Which has a larger context window, Qwen2.5-Coder-14B or Together AI Qwen2-7B-Instruct?

Qwen2.5-Coder-14B supports 128k tokens, while Together AI Qwen2-7B-Instruct supports 33k tokens. That gap matters most for long documents, large codebases, retrieval-heavy agents, and conversations where earlier context must remain visible.

Is Qwen2.5-Coder-14B or Together AI Qwen2-7B-Instruct open source?

Qwen2.5-Coder-14B is listed under Apache 2.0. Together AI Qwen2-7B-Instruct is listed under Open Source. License labels affect whether you can self-host, redistribute weights, or rely only on hosted APIs, so confirm the upstream license before deployment.

Which is better for structured outputs, Qwen2.5-Coder-14B or Together AI Qwen2-7B-Instruct?

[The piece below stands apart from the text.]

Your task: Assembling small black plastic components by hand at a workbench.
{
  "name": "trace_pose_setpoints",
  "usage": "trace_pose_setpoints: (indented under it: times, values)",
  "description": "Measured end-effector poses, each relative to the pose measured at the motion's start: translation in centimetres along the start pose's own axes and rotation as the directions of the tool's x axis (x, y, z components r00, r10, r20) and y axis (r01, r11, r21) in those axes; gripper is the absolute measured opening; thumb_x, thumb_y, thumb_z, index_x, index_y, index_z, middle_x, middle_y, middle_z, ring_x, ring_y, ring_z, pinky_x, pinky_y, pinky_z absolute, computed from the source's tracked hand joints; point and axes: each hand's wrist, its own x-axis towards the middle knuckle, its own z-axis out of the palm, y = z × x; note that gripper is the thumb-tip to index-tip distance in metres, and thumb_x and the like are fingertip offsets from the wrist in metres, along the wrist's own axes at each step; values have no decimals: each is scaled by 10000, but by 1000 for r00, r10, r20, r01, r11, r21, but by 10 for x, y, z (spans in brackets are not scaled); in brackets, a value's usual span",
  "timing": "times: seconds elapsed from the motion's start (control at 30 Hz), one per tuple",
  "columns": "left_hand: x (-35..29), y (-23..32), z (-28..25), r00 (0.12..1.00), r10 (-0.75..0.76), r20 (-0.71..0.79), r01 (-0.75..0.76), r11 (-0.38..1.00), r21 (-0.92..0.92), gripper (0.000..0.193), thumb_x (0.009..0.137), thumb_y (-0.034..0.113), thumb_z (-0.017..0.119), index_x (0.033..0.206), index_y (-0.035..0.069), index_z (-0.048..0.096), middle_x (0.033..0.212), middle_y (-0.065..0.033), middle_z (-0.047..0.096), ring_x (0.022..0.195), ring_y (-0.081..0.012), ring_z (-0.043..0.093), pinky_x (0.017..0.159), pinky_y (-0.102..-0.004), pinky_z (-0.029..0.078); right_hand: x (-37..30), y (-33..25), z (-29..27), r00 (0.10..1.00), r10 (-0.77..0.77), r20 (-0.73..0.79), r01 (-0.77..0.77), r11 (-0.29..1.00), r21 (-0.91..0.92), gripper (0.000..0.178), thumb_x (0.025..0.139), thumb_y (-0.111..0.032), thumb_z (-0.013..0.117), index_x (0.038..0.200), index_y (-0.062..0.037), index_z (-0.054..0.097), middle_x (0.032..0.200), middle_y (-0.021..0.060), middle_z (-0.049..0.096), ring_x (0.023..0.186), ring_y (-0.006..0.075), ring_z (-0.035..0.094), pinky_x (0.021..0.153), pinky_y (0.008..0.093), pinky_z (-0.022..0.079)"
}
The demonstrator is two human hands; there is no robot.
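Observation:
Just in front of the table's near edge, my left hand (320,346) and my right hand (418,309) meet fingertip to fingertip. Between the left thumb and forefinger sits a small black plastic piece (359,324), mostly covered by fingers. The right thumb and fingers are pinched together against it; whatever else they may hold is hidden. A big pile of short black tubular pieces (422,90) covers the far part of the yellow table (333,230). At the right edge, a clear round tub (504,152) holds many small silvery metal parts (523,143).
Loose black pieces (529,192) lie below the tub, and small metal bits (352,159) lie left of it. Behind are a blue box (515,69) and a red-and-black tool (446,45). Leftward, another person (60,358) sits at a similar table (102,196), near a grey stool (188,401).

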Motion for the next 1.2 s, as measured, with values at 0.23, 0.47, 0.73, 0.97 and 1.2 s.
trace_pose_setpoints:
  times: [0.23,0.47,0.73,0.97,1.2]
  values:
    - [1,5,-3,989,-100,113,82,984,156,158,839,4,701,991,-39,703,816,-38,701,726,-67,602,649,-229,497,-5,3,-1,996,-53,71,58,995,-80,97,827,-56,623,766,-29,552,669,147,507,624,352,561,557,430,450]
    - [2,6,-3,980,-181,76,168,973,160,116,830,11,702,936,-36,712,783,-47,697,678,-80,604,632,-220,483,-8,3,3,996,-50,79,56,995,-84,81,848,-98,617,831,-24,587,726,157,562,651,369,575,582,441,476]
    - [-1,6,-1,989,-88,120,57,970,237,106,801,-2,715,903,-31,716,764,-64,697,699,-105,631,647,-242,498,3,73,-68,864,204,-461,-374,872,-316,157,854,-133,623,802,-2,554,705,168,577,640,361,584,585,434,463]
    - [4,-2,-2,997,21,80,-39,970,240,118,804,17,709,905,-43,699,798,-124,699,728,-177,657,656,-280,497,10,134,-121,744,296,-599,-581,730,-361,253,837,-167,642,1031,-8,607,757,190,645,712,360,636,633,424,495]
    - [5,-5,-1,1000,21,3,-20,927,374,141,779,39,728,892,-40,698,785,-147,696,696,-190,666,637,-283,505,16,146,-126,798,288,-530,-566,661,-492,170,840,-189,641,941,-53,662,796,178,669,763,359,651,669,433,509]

Together AI Qwen2-7B-Instruct has the clearer documented structured outputs signal in this comparison. If structured outputs is mission-critical, validate it against the provider endpoint because model-level support and API-level exposure can differ.

Where can I run Qwen2.5-Coder-14B and Together AI Qwen2-7B-Instruct?

Qwen2.5-Coder-14B is available on the tracked providers still being sourced. Together AI Qwen2-7B-Instruct is available on Together AI. Provider coverage can affect latency, region availability, compliance posture, and fallback options.

When should I pick Qwen2.5-Coder-14B over Together AI Qwen2-7B-Instruct?

Treat this as a product-type comparison: Qwen2.5-Coder-14B is coding-specialized model, while Together AI Qwen2-7B-Instruct is standalone API model. Choose based on workflow fit before reading any benchmark or price row as decisive. If your workload also depends on coding workflow support, start with Qwen2.5-Coder-14B; if it depends on provider fit, run the same evaluation with Together AI Qwen2-7B-Instruct.

Continue comparing

Last reviewed: 2026-05-19. Data sourced from public model cards and provider documentation.